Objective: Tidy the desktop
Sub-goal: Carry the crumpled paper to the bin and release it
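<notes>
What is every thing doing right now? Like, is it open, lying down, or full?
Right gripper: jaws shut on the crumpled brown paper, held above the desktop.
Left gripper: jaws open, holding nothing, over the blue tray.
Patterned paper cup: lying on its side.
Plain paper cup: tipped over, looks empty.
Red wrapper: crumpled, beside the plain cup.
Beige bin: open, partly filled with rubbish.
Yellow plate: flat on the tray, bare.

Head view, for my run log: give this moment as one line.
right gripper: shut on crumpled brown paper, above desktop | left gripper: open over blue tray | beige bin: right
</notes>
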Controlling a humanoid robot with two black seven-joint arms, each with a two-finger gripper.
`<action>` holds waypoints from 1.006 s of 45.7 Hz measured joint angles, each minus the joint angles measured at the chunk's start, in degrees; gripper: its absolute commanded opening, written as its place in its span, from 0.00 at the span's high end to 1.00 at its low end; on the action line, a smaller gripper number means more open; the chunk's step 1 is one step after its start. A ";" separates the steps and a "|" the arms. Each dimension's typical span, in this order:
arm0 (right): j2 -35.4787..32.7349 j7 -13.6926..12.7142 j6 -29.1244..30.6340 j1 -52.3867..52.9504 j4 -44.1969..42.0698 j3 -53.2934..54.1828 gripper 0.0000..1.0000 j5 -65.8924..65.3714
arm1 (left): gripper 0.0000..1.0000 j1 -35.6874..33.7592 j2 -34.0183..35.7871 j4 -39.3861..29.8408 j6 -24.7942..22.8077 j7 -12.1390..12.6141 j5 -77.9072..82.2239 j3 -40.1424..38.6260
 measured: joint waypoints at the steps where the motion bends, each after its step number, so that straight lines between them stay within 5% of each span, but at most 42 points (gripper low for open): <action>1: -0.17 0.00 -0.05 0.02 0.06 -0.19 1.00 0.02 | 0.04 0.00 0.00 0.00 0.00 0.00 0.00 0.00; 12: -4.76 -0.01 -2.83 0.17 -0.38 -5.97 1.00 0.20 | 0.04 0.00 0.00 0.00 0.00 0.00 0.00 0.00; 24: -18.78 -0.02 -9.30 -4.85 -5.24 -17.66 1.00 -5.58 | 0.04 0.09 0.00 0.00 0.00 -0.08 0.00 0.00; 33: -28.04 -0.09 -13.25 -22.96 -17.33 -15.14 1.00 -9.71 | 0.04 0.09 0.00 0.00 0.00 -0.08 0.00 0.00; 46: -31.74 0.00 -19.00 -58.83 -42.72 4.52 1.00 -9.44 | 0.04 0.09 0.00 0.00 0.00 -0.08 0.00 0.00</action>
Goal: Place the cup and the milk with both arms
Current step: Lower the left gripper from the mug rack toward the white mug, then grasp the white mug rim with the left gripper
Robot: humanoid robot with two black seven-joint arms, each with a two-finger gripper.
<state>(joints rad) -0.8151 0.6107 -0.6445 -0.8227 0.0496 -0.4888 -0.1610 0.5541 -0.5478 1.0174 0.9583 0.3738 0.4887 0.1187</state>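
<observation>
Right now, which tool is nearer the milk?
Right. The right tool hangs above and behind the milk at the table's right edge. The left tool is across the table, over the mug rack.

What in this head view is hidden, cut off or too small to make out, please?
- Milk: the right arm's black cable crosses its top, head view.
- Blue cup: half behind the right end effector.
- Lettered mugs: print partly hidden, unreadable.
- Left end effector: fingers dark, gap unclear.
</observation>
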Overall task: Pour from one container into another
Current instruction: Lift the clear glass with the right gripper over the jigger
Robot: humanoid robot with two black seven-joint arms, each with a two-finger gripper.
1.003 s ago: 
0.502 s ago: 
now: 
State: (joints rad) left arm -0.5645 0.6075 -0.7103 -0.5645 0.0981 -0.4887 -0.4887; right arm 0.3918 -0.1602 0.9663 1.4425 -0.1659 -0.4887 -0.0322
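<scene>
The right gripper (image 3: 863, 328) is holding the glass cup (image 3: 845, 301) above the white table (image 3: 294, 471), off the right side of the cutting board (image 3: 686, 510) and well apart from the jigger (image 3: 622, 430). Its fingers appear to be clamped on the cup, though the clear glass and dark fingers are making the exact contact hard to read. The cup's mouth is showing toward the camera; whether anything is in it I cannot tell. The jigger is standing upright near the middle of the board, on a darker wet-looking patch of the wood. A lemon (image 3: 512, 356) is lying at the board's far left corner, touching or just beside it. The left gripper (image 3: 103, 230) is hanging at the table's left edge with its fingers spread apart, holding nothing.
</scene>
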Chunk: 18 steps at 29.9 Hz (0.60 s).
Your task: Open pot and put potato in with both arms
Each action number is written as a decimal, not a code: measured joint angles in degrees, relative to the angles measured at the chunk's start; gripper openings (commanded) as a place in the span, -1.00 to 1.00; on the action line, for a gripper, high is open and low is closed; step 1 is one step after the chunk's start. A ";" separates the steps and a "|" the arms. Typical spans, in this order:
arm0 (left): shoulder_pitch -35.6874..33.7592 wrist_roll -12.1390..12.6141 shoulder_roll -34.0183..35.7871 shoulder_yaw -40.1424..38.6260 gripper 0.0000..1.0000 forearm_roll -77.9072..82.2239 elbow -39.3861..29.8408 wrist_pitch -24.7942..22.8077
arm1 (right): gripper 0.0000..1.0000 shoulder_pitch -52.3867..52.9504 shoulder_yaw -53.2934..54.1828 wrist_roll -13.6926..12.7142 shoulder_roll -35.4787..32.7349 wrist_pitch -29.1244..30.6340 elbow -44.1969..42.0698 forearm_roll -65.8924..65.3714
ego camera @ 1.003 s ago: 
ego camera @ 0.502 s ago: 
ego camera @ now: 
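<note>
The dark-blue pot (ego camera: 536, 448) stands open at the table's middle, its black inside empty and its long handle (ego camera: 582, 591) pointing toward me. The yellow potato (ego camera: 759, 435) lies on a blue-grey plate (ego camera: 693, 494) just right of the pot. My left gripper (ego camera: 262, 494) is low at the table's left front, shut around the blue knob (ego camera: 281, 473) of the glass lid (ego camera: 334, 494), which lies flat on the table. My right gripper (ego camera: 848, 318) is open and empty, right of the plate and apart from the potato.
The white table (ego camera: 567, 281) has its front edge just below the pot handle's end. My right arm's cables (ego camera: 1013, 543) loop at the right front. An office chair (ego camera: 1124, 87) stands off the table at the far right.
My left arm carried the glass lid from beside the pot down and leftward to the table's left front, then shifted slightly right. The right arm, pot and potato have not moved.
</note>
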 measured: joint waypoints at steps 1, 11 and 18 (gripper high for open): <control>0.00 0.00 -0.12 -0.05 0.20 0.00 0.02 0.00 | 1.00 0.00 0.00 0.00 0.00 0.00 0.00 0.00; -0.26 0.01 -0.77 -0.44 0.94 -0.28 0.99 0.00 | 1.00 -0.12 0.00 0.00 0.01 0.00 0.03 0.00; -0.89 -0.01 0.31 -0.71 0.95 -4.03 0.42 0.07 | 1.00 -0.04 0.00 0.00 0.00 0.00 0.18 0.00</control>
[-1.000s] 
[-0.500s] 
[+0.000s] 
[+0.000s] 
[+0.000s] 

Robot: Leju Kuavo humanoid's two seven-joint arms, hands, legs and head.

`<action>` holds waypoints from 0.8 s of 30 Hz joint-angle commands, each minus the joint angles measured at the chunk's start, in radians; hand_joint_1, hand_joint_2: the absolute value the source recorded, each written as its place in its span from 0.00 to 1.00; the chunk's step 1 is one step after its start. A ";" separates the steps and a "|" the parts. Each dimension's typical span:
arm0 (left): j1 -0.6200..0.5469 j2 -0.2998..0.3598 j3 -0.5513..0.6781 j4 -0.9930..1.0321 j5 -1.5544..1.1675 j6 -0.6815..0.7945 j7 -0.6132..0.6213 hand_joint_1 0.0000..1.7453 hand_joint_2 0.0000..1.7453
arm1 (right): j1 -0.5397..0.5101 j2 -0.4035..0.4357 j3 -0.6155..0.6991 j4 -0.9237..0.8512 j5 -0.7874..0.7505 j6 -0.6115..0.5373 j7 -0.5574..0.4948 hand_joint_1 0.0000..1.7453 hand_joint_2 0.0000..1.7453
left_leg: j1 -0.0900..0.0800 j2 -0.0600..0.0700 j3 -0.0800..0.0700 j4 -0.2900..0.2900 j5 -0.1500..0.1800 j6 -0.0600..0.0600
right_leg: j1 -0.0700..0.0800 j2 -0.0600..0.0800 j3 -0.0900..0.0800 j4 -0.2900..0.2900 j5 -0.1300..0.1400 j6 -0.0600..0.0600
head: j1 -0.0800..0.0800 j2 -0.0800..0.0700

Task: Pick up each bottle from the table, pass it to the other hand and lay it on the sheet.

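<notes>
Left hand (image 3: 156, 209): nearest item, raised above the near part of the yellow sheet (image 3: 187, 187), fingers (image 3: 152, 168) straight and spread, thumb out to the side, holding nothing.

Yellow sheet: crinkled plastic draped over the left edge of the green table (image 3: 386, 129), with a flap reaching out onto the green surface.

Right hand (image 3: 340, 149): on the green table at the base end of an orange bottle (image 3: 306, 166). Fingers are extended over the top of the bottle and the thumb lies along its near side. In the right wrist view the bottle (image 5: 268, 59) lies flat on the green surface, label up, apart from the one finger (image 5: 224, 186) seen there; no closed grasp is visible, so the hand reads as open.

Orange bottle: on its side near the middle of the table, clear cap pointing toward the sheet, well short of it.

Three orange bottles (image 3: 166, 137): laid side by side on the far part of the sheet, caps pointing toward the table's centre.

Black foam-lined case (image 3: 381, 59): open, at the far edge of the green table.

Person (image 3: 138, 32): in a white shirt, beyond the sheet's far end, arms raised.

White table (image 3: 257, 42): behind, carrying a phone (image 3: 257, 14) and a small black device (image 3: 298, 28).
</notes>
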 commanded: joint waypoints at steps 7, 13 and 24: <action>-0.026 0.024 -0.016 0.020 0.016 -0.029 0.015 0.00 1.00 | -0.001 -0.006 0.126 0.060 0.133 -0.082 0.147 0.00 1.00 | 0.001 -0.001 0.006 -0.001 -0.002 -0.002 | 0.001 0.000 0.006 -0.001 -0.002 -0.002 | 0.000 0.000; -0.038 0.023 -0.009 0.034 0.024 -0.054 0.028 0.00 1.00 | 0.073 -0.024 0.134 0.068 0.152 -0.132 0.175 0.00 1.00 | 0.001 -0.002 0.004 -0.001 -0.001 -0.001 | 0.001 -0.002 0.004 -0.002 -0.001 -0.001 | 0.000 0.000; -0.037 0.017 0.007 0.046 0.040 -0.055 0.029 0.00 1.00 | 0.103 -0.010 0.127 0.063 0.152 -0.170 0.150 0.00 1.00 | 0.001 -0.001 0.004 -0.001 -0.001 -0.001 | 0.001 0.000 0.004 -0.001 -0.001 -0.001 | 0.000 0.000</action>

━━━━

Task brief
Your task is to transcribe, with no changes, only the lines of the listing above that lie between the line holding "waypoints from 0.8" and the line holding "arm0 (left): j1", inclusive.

The completed task
`<action>` holds waypoints from 0.8 s of 30 Hz joint-angle commands, each minus the joint angles measured at the chunk's start, in radians; hand_joint_1, hand_joint_2: the absolute value the source recorded, each written as its place in its span from 0.00 to 1.00; the chunk's step 1 is one step after its start. A ";" separates the steps and a "|" the parts. Each dimension's typical span:
arm0 (left): j1 -0.6200..0.5469 j2 -0.2998..0.3598 j3 -0.5513..0.6781 j4 -0.9930..1.0321 j5 -1.5544..1.1675 j6 -0.6815..0.7945 j7 -0.6132..0.6213 hand_joint_1 0.0000..1.7453 hand_joint_2 0.0000..1.7453

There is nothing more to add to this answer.